▸ WHAT YOU SHOULD DO
Exclude images, then output the remaining data verbatim.

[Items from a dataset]
• • •

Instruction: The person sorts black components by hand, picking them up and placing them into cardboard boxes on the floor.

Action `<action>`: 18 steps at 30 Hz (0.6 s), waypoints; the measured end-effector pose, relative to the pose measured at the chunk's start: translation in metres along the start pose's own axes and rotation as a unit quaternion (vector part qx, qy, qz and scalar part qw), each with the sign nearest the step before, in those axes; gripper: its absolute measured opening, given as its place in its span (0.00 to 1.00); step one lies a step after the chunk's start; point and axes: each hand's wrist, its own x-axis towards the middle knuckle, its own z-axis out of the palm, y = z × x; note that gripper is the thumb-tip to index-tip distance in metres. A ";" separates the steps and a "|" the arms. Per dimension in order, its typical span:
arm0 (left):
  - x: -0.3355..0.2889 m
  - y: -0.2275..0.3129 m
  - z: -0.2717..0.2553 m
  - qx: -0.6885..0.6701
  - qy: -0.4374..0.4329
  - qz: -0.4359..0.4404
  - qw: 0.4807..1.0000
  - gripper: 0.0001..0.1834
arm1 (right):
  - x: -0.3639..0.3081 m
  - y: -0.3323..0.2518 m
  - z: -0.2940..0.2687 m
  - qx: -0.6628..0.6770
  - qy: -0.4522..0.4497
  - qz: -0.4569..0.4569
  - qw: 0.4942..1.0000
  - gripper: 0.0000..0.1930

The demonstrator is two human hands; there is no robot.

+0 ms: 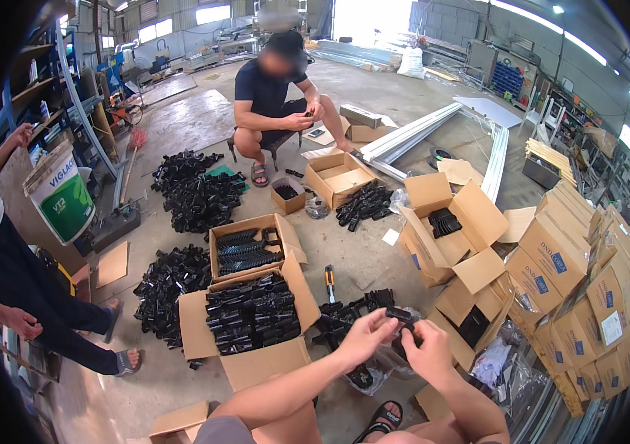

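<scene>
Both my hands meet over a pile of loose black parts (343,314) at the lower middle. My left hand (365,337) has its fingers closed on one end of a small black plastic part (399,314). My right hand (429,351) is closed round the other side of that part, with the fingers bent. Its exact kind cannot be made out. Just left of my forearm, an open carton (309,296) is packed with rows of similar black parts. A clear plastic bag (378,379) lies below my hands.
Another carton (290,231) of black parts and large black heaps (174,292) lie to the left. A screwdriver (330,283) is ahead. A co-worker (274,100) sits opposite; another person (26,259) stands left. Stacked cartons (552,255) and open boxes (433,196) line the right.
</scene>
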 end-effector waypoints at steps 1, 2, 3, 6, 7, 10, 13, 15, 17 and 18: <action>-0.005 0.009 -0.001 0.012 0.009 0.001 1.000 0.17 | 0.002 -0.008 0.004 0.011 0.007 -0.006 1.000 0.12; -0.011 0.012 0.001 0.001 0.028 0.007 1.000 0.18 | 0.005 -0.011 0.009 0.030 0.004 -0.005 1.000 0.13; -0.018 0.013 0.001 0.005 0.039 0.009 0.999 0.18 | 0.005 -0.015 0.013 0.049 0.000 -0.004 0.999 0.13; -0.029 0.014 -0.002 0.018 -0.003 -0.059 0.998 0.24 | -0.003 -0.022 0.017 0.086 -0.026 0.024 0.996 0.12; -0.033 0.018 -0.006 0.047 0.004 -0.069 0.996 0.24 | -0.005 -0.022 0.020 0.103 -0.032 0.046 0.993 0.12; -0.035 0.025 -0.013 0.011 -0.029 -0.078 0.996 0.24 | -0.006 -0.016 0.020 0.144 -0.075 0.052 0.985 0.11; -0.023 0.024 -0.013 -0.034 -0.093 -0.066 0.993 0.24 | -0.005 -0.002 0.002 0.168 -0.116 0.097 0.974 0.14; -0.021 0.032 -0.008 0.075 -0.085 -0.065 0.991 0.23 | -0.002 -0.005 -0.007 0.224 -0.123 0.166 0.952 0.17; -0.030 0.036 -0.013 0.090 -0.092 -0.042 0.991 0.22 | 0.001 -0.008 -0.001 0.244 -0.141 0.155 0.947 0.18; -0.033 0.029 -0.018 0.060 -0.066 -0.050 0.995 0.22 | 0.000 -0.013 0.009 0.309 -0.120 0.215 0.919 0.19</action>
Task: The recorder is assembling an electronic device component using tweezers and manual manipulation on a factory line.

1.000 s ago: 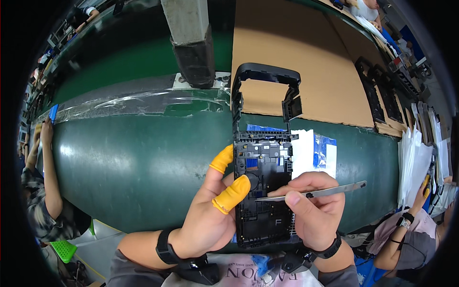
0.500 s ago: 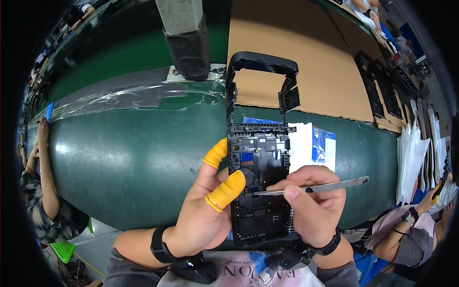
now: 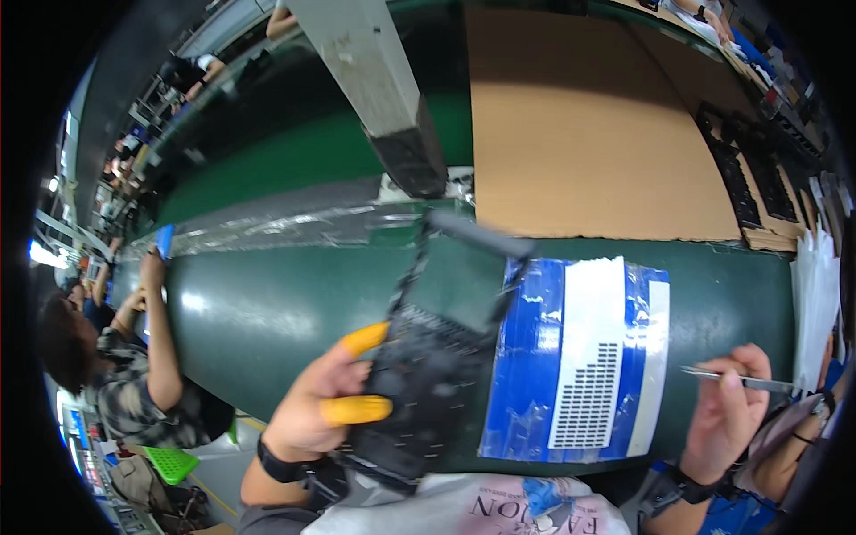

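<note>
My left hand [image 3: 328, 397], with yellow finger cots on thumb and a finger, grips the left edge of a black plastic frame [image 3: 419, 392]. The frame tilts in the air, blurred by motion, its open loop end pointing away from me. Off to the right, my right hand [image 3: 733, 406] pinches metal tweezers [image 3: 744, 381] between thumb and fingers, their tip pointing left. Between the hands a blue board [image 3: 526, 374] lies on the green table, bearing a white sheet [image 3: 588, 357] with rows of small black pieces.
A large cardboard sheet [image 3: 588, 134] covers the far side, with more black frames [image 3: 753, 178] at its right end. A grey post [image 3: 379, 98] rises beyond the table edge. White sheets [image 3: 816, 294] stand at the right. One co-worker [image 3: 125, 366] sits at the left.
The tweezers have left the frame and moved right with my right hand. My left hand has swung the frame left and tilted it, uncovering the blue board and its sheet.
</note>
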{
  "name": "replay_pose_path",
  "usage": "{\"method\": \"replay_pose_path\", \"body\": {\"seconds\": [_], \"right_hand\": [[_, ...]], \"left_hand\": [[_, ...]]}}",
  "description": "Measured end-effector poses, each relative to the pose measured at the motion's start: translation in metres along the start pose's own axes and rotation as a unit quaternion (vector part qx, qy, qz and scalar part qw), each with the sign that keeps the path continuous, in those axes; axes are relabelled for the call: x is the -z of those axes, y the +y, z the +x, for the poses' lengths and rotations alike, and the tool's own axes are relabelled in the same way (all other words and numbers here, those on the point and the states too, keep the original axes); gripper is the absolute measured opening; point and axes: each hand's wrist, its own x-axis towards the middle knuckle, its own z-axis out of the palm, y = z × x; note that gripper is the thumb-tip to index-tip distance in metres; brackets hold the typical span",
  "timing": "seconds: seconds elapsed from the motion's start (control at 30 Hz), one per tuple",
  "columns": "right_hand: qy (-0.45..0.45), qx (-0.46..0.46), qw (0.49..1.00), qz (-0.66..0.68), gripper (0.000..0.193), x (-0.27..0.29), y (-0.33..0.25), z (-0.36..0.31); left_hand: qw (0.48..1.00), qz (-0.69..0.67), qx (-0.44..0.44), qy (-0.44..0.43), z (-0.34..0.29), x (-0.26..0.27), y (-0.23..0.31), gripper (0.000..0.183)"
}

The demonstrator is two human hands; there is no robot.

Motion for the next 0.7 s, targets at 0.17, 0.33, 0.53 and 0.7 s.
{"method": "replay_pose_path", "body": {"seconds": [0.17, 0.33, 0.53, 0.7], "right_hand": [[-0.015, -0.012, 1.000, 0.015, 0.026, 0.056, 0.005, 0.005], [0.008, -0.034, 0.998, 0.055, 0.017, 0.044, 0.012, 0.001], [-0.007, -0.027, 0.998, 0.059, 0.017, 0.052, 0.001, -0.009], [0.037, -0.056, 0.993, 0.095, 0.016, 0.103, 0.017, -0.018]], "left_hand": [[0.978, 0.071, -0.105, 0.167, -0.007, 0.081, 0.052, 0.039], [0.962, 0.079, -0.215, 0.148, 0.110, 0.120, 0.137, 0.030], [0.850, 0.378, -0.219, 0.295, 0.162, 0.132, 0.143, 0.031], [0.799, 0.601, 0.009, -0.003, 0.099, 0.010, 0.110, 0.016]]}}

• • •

▸ OUTPUT BELOW
Instruction: The person sorts black components by hand, picking them up and placing them into cardboard boxes on the floor.

Action `<action>`: 18 steps at 30 Hz (0.6 s), waypoints; the measured end-effector pose, relative to the pose measured at the chunk's start: translation in metres along the start pose's own axes and rotation as a unit quaternion (vector part qx, qy, qz and scalar part qw), each with the sign nearest the step before, in those axes; gripper: its absolute measured opening, given as its place in its span (0.00 to 1.00); step one lies a step after the chunk's start; point and axes: each hand's wrist, its own x-axis towards the middle knuckle, its own z-axis out of the palm, y = z × x; note that gripper is the thumb-tip to index-tip distance in metres. A ";" separates the steps and a "|" the arms. Per dimension in order, its typical span:
arm0 (left):
  - x: -0.3355..0.2889 m
  - y: -0.2275..0.3129 m
  - z: -0.2717..0.2553 m
  - qx: -0.6885..0.6701
  - qy: -0.4374..0.4329
  - qz: -0.4359..0.4404
  - qw: 0.4807..1.0000
  - gripper: 0.0001..0.1834
arm1 (right):
  - x: -0.3639..0.3081 m
  - y: -0.3323..0.2518 m
  - z: -0.2940..0.2687 m
  - qx: -0.6628..0.6770
  - qy: -0.4522..0.4497
  - qz: -0.4569..0.4569
  - qw: 0.4942..1.0000
  - gripper: 0.0000..0.1930

The demonstrator is two human hands; there is no robot.

+0 ms: 

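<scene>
Both my hands meet over a pile of loose black parts (343,314) at the lower middle. My left hand (365,337) has its fingers closed on one end of a small black plastic part (399,314). My right hand (429,351) is closed round the other side of that part, with the fingers bent. Its exact kind cannot be made out. Just left of my forearm, an open carton (309,296) is packed with rows of similar black parts. A clear plastic bag (378,379) lies below my hands.
Another carton (290,231) of black parts and large black heaps (174,292) lie to the left. A screwdriver (330,283) is ahead. A co-worker (274,100) sits opposite; another person (26,259) stands left. Stacked cartons (552,255) and open boxes (433,196) line the right.
</scene>
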 end-effector waypoints at steps 1, 2, 3, 6, 7, 10, 13, 15, 17 and 18: <action>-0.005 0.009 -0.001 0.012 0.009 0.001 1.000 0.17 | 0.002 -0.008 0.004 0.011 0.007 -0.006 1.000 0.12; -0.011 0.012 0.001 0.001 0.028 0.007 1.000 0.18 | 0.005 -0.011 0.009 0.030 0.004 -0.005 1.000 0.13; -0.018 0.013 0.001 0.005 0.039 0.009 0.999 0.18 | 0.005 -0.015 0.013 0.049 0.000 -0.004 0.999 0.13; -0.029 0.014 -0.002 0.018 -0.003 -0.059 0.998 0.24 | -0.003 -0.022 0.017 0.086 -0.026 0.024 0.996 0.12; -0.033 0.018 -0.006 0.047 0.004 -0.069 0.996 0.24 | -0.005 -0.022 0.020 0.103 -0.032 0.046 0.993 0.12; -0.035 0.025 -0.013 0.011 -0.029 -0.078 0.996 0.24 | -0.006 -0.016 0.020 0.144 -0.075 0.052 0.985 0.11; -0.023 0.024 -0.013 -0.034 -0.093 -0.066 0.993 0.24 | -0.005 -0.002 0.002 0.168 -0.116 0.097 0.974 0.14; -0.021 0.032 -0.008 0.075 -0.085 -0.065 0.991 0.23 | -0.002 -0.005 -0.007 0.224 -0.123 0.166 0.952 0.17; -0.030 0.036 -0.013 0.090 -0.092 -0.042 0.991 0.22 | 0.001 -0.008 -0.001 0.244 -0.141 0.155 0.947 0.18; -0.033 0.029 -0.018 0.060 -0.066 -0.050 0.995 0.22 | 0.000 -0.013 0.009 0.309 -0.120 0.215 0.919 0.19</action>
Task: The recorder is assembling an electronic device component using tweezers and manual manipulation on a factory line.

1.000 s ago: 
0.500 s ago: 
now: 

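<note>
My left hand [image 3: 328, 397], with yellow finger cots on thumb and a finger, grips the left edge of a black plastic frame [image 3: 419, 392]. The frame tilts in the air, blurred by motion, its open loop end pointing away from me. Off to the right, my right hand [image 3: 733, 406] pinches metal tweezers [image 3: 744, 381] between thumb and fingers, their tip pointing left. Between the hands a blue board [image 3: 526, 374] lies on the green table, bearing a white sheet [image 3: 588, 357] with rows of small black pieces.
A large cardboard sheet [image 3: 588, 134] covers the far side, with more black frames [image 3: 753, 178] at its right end. A grey post [image 3: 379, 98] rises beyond the table edge. White sheets [image 3: 816, 294] stand at the right. One co-worker [image 3: 125, 366] sits at the left.
The tweezers have left the frame and moved right with my right hand. My left hand has swung the frame left and tilted it, uncovering the blue board and its sheet.
</note>
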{
  "name": "replay_pose_path",
  "usage": "{\"method\": \"replay_pose_path\", \"body\": {\"seconds\": [_], \"right_hand\": [[_, ...]], \"left_hand\": [[_, ...]]}}",
  "description": "Measured end-effector poses, each relative to the pose measured at the motion's start: translation in metres along the start pose's own axes and rotation as a unit quaternion (vector part qx, qy, qz and scalar part qw), each with the sign that keeps the path continuous, in those axes; axes are relabelled for the call: x is the -z of those axes, y the +y, z the +x, for the poses' lengths and rotations alike, and the tool's own axes are relabelled in the same way (all other words and numbers here, those on the point and the states too, keep the original axes); gripper is the absolute measured opening; point and axes: each hand's wrist, its own x-axis towards the middle knuckle, its own z-axis out of the palm, y = z × x; note that gripper is the thumb-tip to index-tip distance in metres; brackets hold the typical span",
  "timing": "seconds: seconds elapsed from the motion's start (control at 30 Hz), one per tuple",
  "columns": "right_hand: qy (-0.45..0.45), qx (-0.46..0.46), qw (0.49..1.00), qz (-0.66..0.68), gripper (0.000..0.193), x (-0.27..0.29), y (-0.33..0.25), z (-0.36..0.31); left_hand: qw (0.48..1.00), qz (-0.69..0.67), qx (-0.44..0.44), qy (-0.44..0.43), z (-0.34..0.29), x (-0.26..0.27), y (-0.23..0.31), gripper (0.000..0.183)"
}

The demonstrator is two human hands; there is no robot.

Motion for the next 0.7 s, targets at 0.17, 0.33, 0.53 and 0.7 s.
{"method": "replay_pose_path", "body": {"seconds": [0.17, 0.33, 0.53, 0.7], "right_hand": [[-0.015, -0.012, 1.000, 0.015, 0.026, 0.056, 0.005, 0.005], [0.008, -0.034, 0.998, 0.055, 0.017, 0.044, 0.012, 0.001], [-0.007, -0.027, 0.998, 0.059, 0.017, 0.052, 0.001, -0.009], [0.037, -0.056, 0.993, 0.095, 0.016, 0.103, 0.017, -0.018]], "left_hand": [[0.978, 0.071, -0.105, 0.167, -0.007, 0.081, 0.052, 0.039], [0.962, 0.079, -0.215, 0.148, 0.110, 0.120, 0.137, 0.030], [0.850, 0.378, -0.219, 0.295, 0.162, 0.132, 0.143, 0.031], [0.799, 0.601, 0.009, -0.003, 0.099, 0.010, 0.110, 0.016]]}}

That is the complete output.